Today’s wireless network complexity and the new applications from various user devices call for an in-depth understanding of the mutual performance impact of networks and applications. It includes understanding of the application traffic and network layer protocols to enable end-to-end application performance enhancements over wireless networks.
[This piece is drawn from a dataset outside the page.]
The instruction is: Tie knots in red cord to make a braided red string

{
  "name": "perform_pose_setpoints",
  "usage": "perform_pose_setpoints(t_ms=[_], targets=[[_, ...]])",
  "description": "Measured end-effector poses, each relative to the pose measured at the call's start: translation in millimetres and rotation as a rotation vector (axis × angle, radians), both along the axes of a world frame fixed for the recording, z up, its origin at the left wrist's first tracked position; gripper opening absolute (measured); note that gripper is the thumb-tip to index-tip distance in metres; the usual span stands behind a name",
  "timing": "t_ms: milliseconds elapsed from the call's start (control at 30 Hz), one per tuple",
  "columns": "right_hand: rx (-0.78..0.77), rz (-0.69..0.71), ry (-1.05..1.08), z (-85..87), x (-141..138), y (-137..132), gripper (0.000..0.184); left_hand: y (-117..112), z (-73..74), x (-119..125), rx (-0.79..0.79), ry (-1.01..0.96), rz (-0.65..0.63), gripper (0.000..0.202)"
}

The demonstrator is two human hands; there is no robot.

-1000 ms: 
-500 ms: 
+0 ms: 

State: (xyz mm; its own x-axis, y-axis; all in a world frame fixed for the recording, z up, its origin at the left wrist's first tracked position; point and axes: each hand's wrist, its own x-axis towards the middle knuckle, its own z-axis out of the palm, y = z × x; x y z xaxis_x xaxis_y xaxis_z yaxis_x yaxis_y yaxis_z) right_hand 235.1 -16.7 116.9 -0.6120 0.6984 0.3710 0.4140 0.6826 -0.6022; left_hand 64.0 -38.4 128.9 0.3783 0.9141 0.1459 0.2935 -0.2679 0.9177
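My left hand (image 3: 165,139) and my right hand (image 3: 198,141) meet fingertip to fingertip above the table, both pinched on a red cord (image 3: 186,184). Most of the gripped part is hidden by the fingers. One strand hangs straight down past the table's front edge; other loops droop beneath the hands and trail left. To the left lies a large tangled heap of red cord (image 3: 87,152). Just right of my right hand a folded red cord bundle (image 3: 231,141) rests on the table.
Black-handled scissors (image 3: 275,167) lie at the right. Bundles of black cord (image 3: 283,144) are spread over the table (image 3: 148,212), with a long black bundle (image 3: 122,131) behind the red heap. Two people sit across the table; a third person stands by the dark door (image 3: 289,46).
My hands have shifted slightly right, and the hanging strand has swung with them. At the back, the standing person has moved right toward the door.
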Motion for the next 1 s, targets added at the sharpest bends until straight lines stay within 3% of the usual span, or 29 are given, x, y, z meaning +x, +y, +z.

Although Transport Control Protocol (TCP) behavior over wireless networks is well known, it remains as one of the main drivers which may significantly impact the user experience through application performance as well as the network resource utilization, since more than 90% of the internet traffic uses TCP in both wireless and wire-line networks.

In this dissertation, we employ application traffic measurement and packet analysis over a commercial Long Term Evolution (LTE) network combined with an in-depth LTE protocol simulation to identify three critical problems that may negatively affect the application performance and wireless network resource utilization: (i) impact of the wireless MAC protocol on the TCP throughput performance, (ii) impact of applications on network resource utilization, and (iii) impact of TCP on throughput performance over wireless networks.

We further propose four novel mechanisms to improve the end-to-end application and wireless system performance: (i) an enhanced LTE uplink resource allocation mechanism to reduce network delay and help prevent a TCP timeout, (ii) a new TCP snooping mechanism, which according to our experiments, can save about 20% of system resources by preventing unnecessary video packet transmission through the air interface, and (iii) two Split-TCP protocols: an Enhanced Split-TCP (ES-TCP) and an Advanced Split-TCP (AS-TCP), which significantly improve the application throughput without breaking the end-to-end TCP semantics.

Experimental results show that the proposed ES-TCP and AS-TCP protocols can boost the TCP throughput by more than 60% in average, when exercised over a 4G LTE network. Furthermore, the TCP throughput performance improvement may be even superior to 200%, depending on network and usage conditions. We expect that these proposed Split-TCP protocol enhancements, together with the new uplink resource allocation enhancement and the new TCP snooping mechanism may provide even greater performance gains when more advanced radio technologies, such as 5G, are deployed. Thanks to their superior resource utilization efficiency, such advanced radio technologies will put to greater use the techniques and protocol enhancements disclosed through this dissertation.

BACKGROUND

Figure 1: TCP flow control mechanism.

Figure 1: TCP flow control mechanism

The congestion control algorithm implemented in TCP is divided in two major parts: a “slow start” region and a “congestion avoidance” region. These two regions are governed by independent algorithms and follow different objectives. They are based on a congestion window (cwnd) parameter at the TCP sender, which is used to adapt the sender transmission rate to the congestion status of the link. Another important parameter is a slow start threshold (ssthresh), which separates the slow start phase from the congestion avoidance phase: the former allows the cwnd size to grow exponentially, while the latter limits it to a linear increase.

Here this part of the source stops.